You may also know these insects as “lightbulb beetles” if you’ve been reading since the beginning. Another arthropod that seems to have been created specifically for the bliss of children, fireflies leave nothing to be desired. These little beetles are the torch-bearers (pun intended) of summertime: there’s absolutely nothing like the joy of chasing after fireflies at dusk, or falling asleep watching a jar of them flicker on your nightstand. Even now, whenever I cross paths with fireflies, I can’t help but smile at their blinking bulbs and reminisce about summer nights. I will always be thankful for fireflies and the memories that come with them.

Ryan McMinds on Flickr

3. Sand Fiddlers

Sometimes I can resist the urge to wander after fireflies, but spotting a sand fiddler chasing the tide out or wriggling into the sand never fails to unleash my inner child. Not only do sand fiddlers take me back to the days when my cousin and I would catch them together at the beach, but they’re just so funny to me now that I know what I always thought was their butt is actually their face.

No offense to the sand fiddlers, of course. I just always thought they dug into the sand headfirst like everyone else, but these little goofballs like to go in backwards so they can filter feed particles from the water as it washes over them. You have to admit, though, sand fiddlers peeking their little faces out from the sand is a much cuter thing to observe than thinking they just faceplanted into the ground and left their tushies exposed to the elements. They’re not moon fiddlers, after all. Although, fireflies are sometimes called moon bugs… can’t imagine why…

So yeah, I’m thankful for these backwards little crabs. They make me laugh, they remind me of my family and our time together at the beach, and they give me a little burst of excitement every time I see them as my inner seven year old takes the reins and sends me clamoring to catch them before they can disappear into the surf. Plus they feed other animals I like, like ghost crabs and sandpipers.
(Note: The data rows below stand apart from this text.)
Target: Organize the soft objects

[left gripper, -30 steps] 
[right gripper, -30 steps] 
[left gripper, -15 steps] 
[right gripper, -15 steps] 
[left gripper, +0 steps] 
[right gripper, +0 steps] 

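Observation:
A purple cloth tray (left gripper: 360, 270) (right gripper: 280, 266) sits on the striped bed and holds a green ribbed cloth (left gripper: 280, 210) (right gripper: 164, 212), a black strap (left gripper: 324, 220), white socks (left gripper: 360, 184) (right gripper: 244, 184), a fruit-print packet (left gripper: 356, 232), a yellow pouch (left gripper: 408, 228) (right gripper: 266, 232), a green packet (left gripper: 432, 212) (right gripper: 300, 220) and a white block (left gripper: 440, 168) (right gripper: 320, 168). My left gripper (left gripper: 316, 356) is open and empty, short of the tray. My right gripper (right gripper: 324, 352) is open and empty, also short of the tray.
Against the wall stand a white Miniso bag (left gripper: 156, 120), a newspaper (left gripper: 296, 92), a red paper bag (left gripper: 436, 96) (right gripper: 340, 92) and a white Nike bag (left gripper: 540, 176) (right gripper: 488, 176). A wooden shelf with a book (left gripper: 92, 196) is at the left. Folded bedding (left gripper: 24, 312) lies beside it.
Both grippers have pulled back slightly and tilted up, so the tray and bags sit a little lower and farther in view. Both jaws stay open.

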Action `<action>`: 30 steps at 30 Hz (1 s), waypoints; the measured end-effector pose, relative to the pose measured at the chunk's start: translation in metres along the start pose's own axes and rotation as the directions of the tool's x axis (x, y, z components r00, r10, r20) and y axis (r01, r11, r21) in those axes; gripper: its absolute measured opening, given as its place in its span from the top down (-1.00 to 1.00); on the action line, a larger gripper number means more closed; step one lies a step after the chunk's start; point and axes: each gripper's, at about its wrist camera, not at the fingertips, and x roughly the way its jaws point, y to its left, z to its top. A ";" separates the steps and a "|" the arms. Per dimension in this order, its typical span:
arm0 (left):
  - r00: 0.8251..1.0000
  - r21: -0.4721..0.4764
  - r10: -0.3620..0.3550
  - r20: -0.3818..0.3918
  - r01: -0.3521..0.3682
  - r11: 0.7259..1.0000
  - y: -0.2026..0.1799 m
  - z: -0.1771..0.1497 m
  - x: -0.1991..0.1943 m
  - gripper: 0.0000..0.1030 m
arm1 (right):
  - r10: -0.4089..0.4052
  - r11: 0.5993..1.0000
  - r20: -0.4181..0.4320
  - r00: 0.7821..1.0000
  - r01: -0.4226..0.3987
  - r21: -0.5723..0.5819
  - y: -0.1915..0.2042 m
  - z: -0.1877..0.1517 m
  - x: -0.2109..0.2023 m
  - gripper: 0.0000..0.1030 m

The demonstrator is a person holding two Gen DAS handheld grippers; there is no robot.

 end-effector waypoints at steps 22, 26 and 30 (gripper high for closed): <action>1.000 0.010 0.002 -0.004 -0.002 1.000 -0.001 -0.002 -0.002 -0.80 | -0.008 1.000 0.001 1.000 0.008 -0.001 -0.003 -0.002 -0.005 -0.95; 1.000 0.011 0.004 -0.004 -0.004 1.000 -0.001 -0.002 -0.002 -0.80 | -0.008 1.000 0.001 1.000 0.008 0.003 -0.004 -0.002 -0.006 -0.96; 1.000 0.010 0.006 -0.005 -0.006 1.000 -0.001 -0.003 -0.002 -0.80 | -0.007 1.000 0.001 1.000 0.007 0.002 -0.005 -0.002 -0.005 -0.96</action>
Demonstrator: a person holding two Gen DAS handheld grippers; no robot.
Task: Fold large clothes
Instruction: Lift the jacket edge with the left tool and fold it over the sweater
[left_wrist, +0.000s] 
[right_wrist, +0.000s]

These little buttheads are the best.

Larry Lamsa on Flickr

2. Horseshoe Crabs

This entry is less random than it may seem. On one hand, I love horseshoe crabs (or turtle spiders) for their unique design and for hilariously not being crabs, or even members of Crustacea. On the other, I also appreciate their contributions to the medical community. Thanks to amoebocytes in their bloodstream that identify the presence of harmful bacteria, turtle spiders’ peculiar blue blood has been used since the 1970s to ensure that medications are sanitary before being administered to patients. Horseshoe crabs have thus not only prevented countless infections and deaths over the decades, but their blood has even been used to prevent bacteria from contaminating COVID-19 vaccines! If that’s not something to be thankful for, I don’t know what is.

Thomas Shahan on Flickr

1. Jumping Spiders

I’m thankful for many spiders, but jumping spiders are definitely my faves for their adorable faces, fancy colors, and phenomenal dance moves. Again, God didn’t have to create dancing spiders and bedazzle them in beautiful acrylics, but He did, and that is so awesome!
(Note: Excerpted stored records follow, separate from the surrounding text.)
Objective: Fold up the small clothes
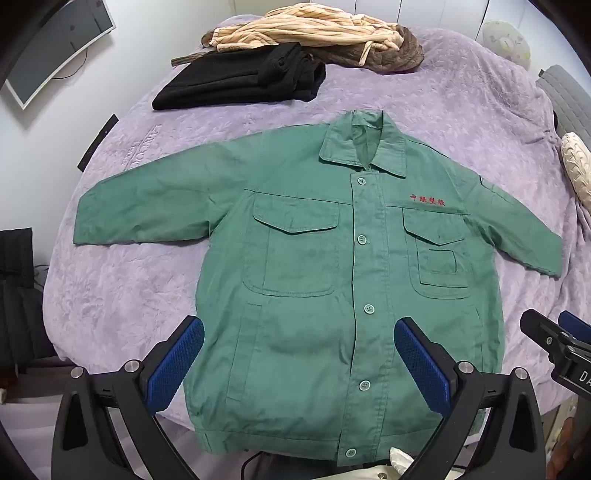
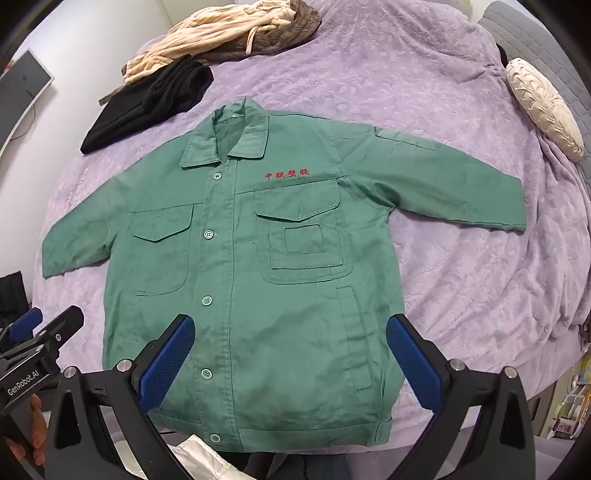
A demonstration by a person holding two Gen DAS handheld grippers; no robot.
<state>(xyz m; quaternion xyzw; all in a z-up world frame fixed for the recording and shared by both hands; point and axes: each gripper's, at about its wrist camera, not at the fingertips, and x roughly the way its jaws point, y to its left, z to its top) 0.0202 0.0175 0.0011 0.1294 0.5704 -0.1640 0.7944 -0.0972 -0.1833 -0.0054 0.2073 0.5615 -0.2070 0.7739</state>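
While hovering above the green jacket (image 1: 314,280), left tool (image 1: 299,365) spread apart, right tool (image 2: 291,362) likewise.

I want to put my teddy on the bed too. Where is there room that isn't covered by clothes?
Bare purple blanket shows below the green jacket's sleeve, toward the cream cushion. Another bare patch lies under its other sleeve. The far corner is crowded with the black clothes and striped heap.
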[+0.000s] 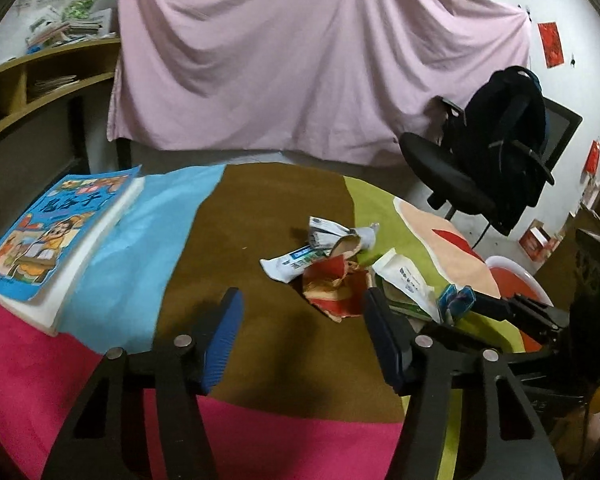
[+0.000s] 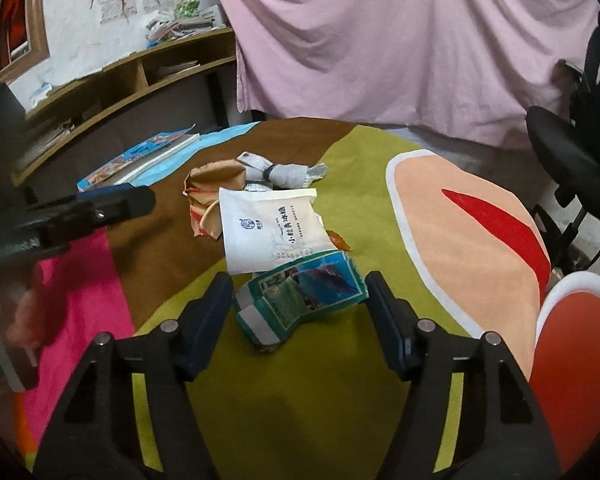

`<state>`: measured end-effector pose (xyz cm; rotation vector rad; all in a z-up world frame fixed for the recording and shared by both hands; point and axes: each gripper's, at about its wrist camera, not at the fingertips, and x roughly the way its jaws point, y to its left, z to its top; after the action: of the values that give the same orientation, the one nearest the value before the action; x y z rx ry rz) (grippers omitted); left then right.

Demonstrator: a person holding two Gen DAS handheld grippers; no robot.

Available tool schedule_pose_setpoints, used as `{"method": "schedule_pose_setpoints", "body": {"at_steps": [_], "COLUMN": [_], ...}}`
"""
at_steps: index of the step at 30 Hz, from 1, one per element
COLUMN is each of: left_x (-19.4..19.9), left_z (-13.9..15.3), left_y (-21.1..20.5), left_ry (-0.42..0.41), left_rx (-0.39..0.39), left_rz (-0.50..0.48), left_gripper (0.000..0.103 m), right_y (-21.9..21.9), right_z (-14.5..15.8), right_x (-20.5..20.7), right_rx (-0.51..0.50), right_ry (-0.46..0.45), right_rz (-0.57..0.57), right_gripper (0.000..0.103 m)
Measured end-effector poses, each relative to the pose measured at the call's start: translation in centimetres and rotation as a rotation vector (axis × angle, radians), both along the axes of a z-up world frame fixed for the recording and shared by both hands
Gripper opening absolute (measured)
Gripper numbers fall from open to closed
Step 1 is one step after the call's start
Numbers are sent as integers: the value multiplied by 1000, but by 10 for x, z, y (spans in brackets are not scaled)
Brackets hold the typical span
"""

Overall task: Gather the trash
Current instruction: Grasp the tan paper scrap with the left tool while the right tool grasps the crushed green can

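A small pile of trash lies on the colourful tablecloth. It holds a toothpaste tube, a crumpled red-orange wrapper, a twisted grey-white wrapper and a white bag. My left gripper is open over the brown patch, and the red-orange wrapper lies just ahead by its right finger. My right gripper is open, with a green-blue packet lying flat between its jaws. The white bag sits just beyond the packet. The right gripper also shows from the side in the left wrist view.
A children's book lies on the table's left. A black office chair draped with a jacket stands to the right. A pink sheet hangs behind, and a wooden shelf stands at the left. A finger of the left gripper reaches in from the left.
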<state>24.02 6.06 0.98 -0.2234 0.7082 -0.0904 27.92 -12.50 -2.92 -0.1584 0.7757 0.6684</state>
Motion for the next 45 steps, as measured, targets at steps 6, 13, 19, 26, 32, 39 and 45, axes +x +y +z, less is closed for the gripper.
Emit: {"method": "schedule_pose_setpoints", "body": {"at_steps": [6, 13, 19, 26, 32, 39, 45], "left_x": [19, 36, 31, 9, -18, -35, -40], "left_z": [3, -5, -5, 5, 16, 25, 44], "left_y": [-15, -29, -34, -33, -40, -53, -70], "left_ry": [-8, 34, 27, -12, -48, -62, -116], "left_rx": [57, 99, 137, 122, 124, 107, 90], "left_rz": [-49, -82, -68, -32, -18, -10, -27], "left_gripper": [53, 23, 7, 4, 4, 4, 4], "right_y": [-17, -26, -30, -37, -43, -58, -79], "right_z": [5, 4, 3, 5, 9, 17, 39], "right_x": [1, 1, -2, -15, -32, -42, -58], "right_rx": [58, 83, 88, 87, 79, 124, 199], "right_ry": [7, 32, 40, 12, -38, -96, -240], "right_rz": [-40, -38, -33, -32, -34, -76, -151], "right_gripper": [85, 78, 72, 70, 69, 67, 67]}}
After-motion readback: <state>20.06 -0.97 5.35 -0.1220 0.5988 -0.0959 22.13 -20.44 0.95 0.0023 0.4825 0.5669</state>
Just watching the antics of a jumping spider alone is pure bliss, but these tiny performers are also important predators that keep your home and garden free of pesky insects. In fact, I’m not quite sure you understand the magnitude of what spiders in general do for us: according to this website, we’d all starve to death without spiders because the insects they normally dispose of for us would instead dispose of all our crops. So I’d say it’s particularly timely to be thankful for these little hunters on a day largely dedicated to eating. Plus the planet would literally be crawling with those less-adorable insects, at which point even I could say “ew.”

There are so many more arthropods I could have mentioned here but didn’t have the time to. Bees, of course – I’m super grateful for them and all the other pollinating insects, but I think they’re some of the few arthropods who actually do get a lot of credit for their work. I’m also grateful for ants, crayfish, shrimp, dragonflies, luna moths, hermit crabs… there are so many unique arthropods on the planet who all deserve a round of applause, whether for delighting us with their presence or for working in the background to keep our ecosystems healthy. And us healthy! Horseshoe crabs and spiders aside, we’d be in a rough spot without so many of the other arthropods who eat things that would harm us, help plants and animals that we need, or have provided other insights into a variety of scientific avenues.

Arthropods are definitely an integral part of the biosphere, but they’re also living works of art: jaws drop at the flap of a butterfly’s wings, the emergence of a colorful crab from its burrow, the unexpected presence of a mantis on the sidewalk. Arthropods aren’t just nasty bugs eating nasty things – they’re tiny yet intricately designed organisms crafted to fulfill breathtaking tasks in breathtaking ways, sometimes right in our own backyards.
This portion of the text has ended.